» **YOUR INSTRUCTIONS**:
Of the material below, only the lines from the line containing "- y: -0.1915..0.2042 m" down to the line containing "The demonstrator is" belong in the answer, written out exactly.

● ● ● ● ● ● ●

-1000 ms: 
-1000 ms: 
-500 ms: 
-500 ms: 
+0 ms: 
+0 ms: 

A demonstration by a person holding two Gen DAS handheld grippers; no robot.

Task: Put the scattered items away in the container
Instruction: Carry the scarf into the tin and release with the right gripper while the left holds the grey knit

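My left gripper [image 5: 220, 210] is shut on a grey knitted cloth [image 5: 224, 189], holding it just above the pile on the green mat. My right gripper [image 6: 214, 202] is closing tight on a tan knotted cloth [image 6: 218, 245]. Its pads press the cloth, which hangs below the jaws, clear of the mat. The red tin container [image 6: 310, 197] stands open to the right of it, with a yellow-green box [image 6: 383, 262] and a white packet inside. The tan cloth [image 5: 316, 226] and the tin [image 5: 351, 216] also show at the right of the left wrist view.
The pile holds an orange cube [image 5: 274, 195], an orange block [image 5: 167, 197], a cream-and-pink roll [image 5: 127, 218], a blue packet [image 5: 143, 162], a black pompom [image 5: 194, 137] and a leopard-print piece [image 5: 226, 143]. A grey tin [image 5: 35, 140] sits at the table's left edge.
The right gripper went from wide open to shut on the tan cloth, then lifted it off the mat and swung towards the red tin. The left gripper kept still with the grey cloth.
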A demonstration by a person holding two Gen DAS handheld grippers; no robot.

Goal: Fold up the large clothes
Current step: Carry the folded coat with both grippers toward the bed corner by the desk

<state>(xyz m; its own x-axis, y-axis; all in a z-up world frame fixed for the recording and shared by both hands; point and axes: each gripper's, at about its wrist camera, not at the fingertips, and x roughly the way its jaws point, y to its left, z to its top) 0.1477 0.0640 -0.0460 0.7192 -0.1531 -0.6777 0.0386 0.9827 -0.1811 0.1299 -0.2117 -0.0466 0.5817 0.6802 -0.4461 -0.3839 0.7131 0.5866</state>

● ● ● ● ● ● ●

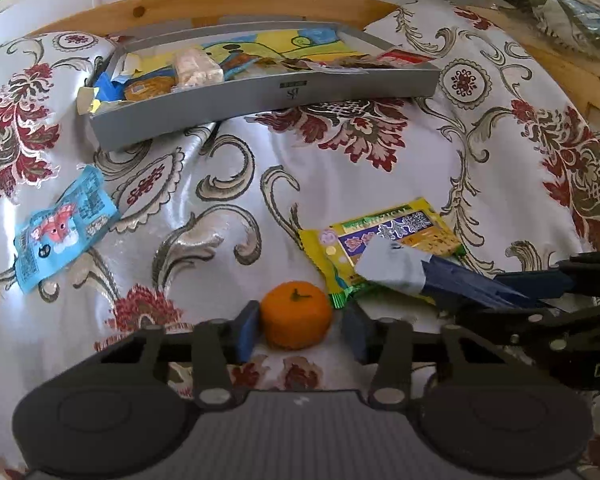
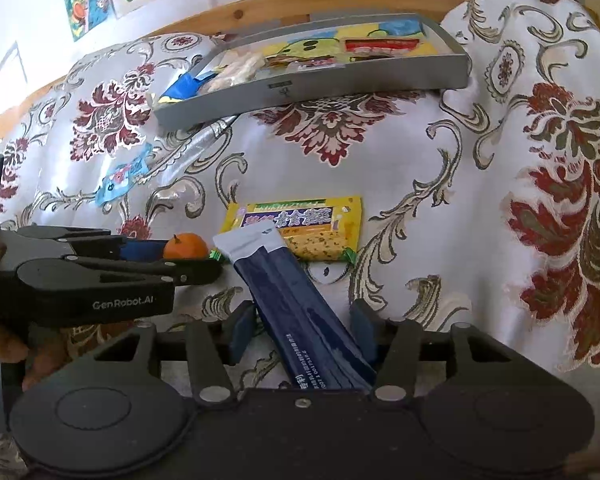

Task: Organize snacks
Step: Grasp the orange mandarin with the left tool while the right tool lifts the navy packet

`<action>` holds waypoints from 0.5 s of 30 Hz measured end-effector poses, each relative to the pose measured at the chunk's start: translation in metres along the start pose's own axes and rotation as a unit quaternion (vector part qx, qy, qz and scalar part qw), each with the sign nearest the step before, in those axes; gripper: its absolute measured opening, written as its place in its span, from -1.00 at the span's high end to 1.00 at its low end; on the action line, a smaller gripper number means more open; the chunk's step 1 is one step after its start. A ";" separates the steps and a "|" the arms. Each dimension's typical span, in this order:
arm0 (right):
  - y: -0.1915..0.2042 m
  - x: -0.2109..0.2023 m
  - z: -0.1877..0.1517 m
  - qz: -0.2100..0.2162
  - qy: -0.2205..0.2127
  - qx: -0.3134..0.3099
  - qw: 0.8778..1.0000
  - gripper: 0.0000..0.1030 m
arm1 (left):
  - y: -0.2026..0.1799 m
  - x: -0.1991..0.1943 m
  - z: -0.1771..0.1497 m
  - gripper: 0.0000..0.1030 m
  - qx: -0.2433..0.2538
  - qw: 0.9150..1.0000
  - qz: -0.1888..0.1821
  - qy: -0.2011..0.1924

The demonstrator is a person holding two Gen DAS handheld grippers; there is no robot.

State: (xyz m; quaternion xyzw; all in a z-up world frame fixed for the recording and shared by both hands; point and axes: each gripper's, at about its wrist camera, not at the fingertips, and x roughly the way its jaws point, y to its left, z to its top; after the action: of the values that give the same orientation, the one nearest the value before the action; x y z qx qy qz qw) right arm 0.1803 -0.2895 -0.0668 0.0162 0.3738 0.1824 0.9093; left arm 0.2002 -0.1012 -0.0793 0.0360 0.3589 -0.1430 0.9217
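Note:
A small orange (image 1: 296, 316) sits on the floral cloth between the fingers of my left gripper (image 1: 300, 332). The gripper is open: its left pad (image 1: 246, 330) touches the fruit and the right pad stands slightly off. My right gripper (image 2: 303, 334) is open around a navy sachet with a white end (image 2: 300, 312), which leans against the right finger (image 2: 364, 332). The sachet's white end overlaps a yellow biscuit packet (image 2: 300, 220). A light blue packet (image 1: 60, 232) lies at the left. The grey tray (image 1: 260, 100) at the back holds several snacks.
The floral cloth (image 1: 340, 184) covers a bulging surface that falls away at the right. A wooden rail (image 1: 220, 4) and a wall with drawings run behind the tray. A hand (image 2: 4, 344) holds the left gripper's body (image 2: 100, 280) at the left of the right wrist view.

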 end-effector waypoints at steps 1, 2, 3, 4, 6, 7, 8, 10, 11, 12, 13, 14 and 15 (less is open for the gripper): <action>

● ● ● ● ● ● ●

» **REPLY**:
  - y: -0.1915..0.2042 m
  - x: -0.2109..0.2023 m
  - z: -0.1877..0.1517 m
  - qz: -0.2100..0.2162
  - qy: -0.2205..0.2127
  - qx: -0.3134..0.3099
  - qw: 0.8778..1.0000
  - gripper: 0.0000..0.1030 m
arm1 (left):
  - y: -0.2026..0.1799 m
  - x: -0.1991..0.1943 m
  - z: -0.1771..0.1497 m
  - gripper: 0.0000..0.1030 m
  - qx: -0.2433..0.2538
  - qw: 0.9150..1.0000
  - qz: -0.1888..0.1821
  - qy: -0.2011..0.1924

The demonstrator is a person holding two Gen DAS handheld grippers; there is no robot.

The answer has been written out completely.